2. L’urgence justifie que soit prononcée la suspension d’un acte administratif lorsque l’exécution de celui-ci porte atteinte, de manière suffisamment grave et immédiate, à un intérêt public, à la situation du requérant ou aux intérêts qu’il entend défendre. Il appartient au juge des référés d’apprécier concrètement, compte tenu des justifications apportées par le requérant, si les effets de l’acte litigieux sont de nature à caractériser une urgence justifiant que, sans attendre le jugement au fond, l’exécution de la décision soit suspendue. Il ressort des mêmes dispositions précitées qu’une requête aux fins de suspension est atteinte d’une irrecevabilité d’ordre public lorsque le requérant n’a pas introduit une requête à fin d’annulation de la décision dont il demande la suspension.
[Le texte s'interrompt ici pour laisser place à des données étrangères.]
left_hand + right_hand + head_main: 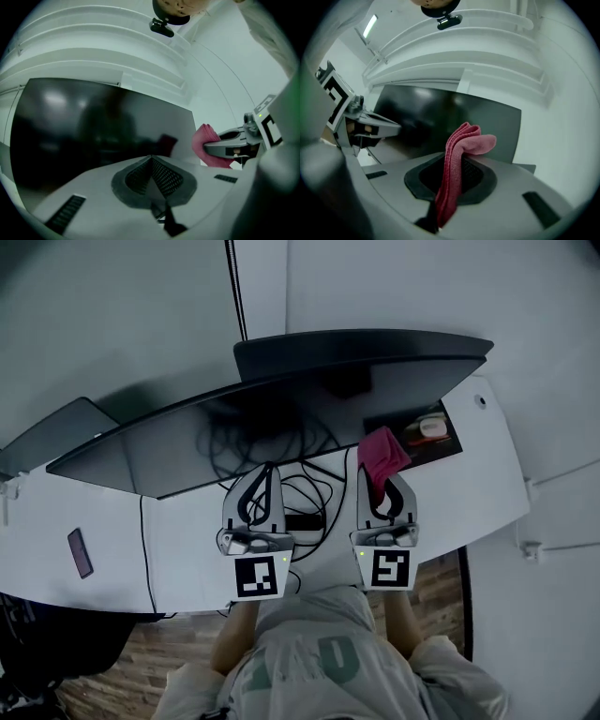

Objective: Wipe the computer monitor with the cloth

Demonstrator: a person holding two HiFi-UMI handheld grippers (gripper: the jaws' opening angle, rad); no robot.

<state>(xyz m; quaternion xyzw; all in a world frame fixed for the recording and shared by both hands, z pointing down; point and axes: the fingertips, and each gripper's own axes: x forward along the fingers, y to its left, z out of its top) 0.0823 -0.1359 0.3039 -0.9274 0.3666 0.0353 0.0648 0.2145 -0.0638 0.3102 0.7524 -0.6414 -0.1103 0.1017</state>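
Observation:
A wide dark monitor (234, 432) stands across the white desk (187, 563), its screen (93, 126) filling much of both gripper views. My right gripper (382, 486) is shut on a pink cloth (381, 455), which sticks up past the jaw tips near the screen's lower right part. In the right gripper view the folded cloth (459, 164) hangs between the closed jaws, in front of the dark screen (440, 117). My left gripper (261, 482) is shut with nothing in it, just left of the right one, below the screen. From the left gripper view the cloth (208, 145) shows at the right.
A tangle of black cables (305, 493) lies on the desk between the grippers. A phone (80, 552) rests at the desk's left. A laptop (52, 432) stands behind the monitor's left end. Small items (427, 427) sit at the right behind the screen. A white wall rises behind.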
3. D’une part, il résulte de l’instruction que le requérant n’a pas introduit de requête au fond distincte tendant à l’annulation de la décision du 31 décembre 2025 par laquelle la directrice du centre national de gestion des praticiens hospitaliers et des personnels de direction (CNG) a rejeté sa demande tendant à la prolongation de son activité au sein de l’IGAS. En l’absence de requête au fond, les conclusions tendant à la suspension de l’exécution de la décision contestée sont manifestement irrecevables.
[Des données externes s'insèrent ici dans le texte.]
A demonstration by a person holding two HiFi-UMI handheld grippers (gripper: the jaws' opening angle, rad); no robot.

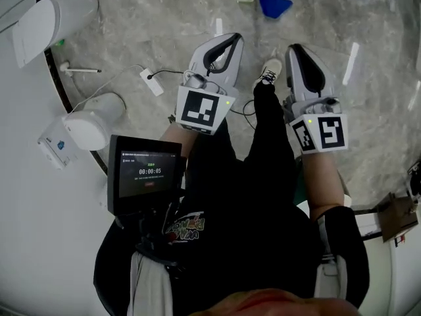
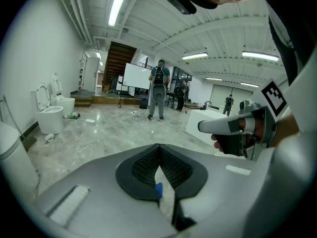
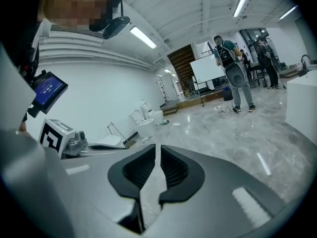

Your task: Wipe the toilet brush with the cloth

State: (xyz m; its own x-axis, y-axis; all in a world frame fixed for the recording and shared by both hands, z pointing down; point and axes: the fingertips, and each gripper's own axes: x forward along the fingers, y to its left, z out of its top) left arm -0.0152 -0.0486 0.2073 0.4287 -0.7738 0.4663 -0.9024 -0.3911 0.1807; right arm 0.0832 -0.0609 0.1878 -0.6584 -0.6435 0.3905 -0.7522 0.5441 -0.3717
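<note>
Currently, we are holding 2 grippers above the marble floor (image 1: 164,18), left gripper (image 2: 157,148) clenched empty, right gripper (image 3: 158,150) barely parted, blue cloth (image 1: 274,4) lying ahead.

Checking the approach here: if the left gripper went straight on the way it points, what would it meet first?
Most likely the marble floor, near the blue cloth; the left gripper slants down at it with nothing between. Depth is unclear.

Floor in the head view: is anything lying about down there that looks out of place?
Yes. A blue cloth lies crumpled on the bare floor. A white adapter with its cables trails loose close to the person's shoe, where it might trip someone.
</note>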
4. D’autre part, en tout état de cause, pour caractériser l’existence d’une situation d’urgence, M. A… fait valoir qu’en raison d’une réponse tardive sur sa demande de prolongation au-delà du 1er mars 2026, date à laquelle il atteindra l’âge de 67 ans, il ne dispose pas d’un délai suffisant pour accomplir les formalités de versement de sa pension. Toutefois, le requérant ne pouvait ignorer le moment où il atteindrait la limite d’âge ni les incertitudes sur la possibilité d’un maintien en activité au-delà de cette échéance. Dès lors, les circonstances invoquées ne suffisent pas à caractériser une situation d’urgence justifiant la suspension de l’exécution de la décision contestée sans attendre le jugement de la requête au fond.
5. Il résulte de tout ce qui précède que la requête de M. A… doit être rejetée en toutes ses conclusions, selon la procédure prévue à l’article L. 522-3 du code de justice administrative.
O R D O N N E :
Article 1er : La requête de M. A… est rejetée.
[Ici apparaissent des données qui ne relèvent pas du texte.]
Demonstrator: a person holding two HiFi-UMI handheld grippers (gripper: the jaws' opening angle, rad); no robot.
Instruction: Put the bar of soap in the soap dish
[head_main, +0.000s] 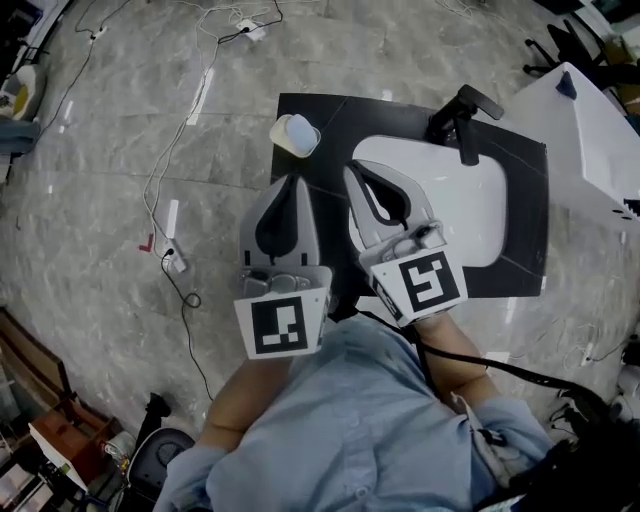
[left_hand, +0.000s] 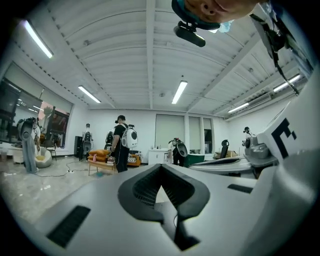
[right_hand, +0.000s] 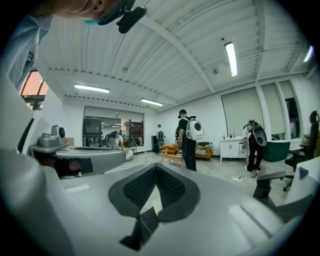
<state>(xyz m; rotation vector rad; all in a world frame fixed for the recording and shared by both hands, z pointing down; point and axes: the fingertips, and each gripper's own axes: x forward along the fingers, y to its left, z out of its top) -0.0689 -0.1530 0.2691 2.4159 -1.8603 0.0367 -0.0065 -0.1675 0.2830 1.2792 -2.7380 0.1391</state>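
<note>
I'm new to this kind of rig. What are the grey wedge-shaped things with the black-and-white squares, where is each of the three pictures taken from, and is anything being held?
There is no robot here. A person in a light blue shirt holds a grey two-jaw tool in each hand.

The head view looks steeply down from a camera on the person's head. It shows the left tool and the right tool. The cubes with square markers are part of the tools.

The other two pictures come from a camera riding on each tool, looking along its jaws into the room beyond. In both views the jaws are together with nothing between them, so both tools are empty.

Below the tools lies a black countertop with a white sink basin and a black faucet. At the countertop's far left corner, a pale bar of soap lies in a cream soap dish.
</note>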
Article 2 : La présente ordonnance sera notifiée à M. C… A….
Fait à Paris, le 9 février 2026.
Le juge des référés,
V. B…
La République mande et ordonne au ministre de la santé, des familles, de l’autonomie et des personnes handicapées en ce qui le concerne ou à tous commissaires de justice à ce requis en ce qui concerne les voies de droit commun contre les parties privées, de pourvoir à l’exécution de la présente décision.